Springob v. University of South Carolina

757 S.E.2d 384, 407 S.C. 490, 2014 WL 949596, 2014 S.C. LEXIS 71
CourtSupreme Court of South Carolina
DecidedMarch 12, 2014
DocketAppellate Case No. 2012-206887; No. 27363
StatusPublished
Cited by11 cases

This text of 757 S.E.2d 384 (Springob v. University of South Carolina) is published on Counsel Stack Legal Research, covering Supreme Court of South Carolina primary law. Counsel Stack provides free access to over 12 million legal documents including statutes, case law, regulations, and constitutions.

Bluebook
Springob v. University of South Carolina, 757 S.E.2d 384, 407 S.C. 490, 2014 WL 949596, 2014 S.C. LEXIS 71 (S.C. 2014).

Opinions

Justice KITTREDGE.

This is a direct appeal from the trial court’s grant of summary judgment in favor of Respondents, the University of South Carolina and the University of South Carolina Gamecock Club. The trial court held that the statute of frauds barred Appellants’ claims. While we conclude the statute of frauds applies in the first instance, we find a question of fact exists concerning the question of equitable estoppel, rendering summary judgment inappropriate. We affirm in part, reverse in part, and remand.

I.

In anticipation of the opening of the University of South Carolina’s new basketball arena, the University of South Carolina and the University of South Carolina Gamecock Club (collectively “the University”) distributed a brochure to high-level Gamecock Club members. The brochure offered these members the opportunity to purchase premium seating for the upcoming basketball seasons, including a number of amenities for Men’s Basketball season, Women’s Basketball season, and other events held at the arena. These amenities included [494]*494preferred parking, access to a private area of the arena known as the McGuire Club, and the option to purchase the best tickets to all events held at the arena.1

The brochure offered these Gamecock Club members the opportunity to purchase these tickets over a “five year term.” Members were to pay $5,000 per seat in the first year and $1,500 per seat each year in years two through five. Appellants have offered affidavits stating that Athletic Department employees promised Appellants that, after year five, they would only have to maintain their Gamecock Club membership and pay the face value of season tickets to retain these premium seats. Appellants accepted the University’s offer and made the required payments for years one through five.
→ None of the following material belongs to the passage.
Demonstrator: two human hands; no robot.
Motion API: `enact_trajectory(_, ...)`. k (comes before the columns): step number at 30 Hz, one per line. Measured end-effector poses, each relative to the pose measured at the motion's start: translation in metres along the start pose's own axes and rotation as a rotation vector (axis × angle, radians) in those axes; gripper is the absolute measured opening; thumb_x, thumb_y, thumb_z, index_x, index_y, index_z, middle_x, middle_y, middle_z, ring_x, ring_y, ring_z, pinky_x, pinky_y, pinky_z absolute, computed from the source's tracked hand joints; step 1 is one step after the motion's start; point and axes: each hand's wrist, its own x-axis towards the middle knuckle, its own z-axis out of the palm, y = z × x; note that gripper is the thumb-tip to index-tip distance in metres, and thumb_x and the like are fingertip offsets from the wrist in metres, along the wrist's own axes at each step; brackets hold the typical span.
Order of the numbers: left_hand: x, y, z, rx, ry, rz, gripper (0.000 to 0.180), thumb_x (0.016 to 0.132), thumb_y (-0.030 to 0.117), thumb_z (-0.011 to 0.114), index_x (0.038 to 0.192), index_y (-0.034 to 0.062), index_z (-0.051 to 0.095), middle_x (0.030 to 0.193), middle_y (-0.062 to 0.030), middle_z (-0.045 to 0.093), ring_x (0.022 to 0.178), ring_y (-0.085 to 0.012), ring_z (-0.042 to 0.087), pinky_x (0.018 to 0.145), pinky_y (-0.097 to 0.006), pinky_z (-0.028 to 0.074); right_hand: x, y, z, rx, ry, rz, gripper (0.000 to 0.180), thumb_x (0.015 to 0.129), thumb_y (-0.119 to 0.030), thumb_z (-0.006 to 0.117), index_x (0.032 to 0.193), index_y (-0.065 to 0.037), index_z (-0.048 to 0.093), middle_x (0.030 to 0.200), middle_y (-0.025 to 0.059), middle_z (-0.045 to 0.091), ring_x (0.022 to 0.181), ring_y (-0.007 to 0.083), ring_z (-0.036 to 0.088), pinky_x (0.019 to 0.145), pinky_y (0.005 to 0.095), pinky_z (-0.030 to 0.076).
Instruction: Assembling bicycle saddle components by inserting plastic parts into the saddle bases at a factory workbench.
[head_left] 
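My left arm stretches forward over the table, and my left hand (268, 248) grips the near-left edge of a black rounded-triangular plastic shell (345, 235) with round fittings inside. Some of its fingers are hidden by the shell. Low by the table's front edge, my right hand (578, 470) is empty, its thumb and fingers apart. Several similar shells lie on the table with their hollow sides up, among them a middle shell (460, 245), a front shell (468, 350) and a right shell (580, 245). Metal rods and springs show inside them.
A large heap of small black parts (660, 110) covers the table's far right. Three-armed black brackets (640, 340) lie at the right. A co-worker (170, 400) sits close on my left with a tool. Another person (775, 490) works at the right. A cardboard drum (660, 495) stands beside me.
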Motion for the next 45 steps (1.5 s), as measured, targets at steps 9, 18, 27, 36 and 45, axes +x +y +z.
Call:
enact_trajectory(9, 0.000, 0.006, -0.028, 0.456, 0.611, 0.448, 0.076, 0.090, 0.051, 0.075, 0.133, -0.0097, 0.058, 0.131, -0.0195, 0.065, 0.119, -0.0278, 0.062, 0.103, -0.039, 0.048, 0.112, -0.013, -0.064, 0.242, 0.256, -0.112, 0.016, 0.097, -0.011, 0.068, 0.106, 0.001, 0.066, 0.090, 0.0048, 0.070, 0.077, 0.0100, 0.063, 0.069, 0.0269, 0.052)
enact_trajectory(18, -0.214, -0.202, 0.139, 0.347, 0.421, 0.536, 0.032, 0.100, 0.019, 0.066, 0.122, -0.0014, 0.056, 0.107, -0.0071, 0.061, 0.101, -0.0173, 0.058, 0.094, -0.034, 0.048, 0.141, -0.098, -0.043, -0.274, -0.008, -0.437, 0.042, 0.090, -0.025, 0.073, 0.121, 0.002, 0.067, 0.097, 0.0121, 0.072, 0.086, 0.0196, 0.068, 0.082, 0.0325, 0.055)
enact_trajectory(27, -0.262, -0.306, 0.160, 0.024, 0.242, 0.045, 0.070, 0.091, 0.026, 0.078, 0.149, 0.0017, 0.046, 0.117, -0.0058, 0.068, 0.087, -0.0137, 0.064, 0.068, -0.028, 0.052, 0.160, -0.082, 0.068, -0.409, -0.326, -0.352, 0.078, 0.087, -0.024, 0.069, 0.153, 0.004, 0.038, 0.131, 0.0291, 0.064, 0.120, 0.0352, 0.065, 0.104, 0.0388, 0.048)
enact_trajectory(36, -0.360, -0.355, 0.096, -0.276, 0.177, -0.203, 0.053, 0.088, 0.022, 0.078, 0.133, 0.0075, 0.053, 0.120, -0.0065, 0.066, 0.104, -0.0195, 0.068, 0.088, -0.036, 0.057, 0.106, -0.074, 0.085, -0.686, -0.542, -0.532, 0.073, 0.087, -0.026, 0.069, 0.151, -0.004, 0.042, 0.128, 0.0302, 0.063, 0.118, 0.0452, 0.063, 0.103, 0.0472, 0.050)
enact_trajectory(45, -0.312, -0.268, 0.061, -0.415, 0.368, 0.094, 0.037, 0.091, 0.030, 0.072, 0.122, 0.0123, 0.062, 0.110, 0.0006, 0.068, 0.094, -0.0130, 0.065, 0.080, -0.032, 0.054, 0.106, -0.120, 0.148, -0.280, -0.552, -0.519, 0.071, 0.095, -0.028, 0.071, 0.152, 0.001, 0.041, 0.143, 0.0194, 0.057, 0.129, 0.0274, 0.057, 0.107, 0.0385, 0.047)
After the fifth year, the University contacted Appellants and requested a $1,500 payment per seat for the sixth year of premium seating. Appellants requested that the University review the history of the seat offerings to determine whether these payments were required. The University concluded that the agreement did require members to continue paying the $1,500 fee per seat every year that they wished to retain the premium seating.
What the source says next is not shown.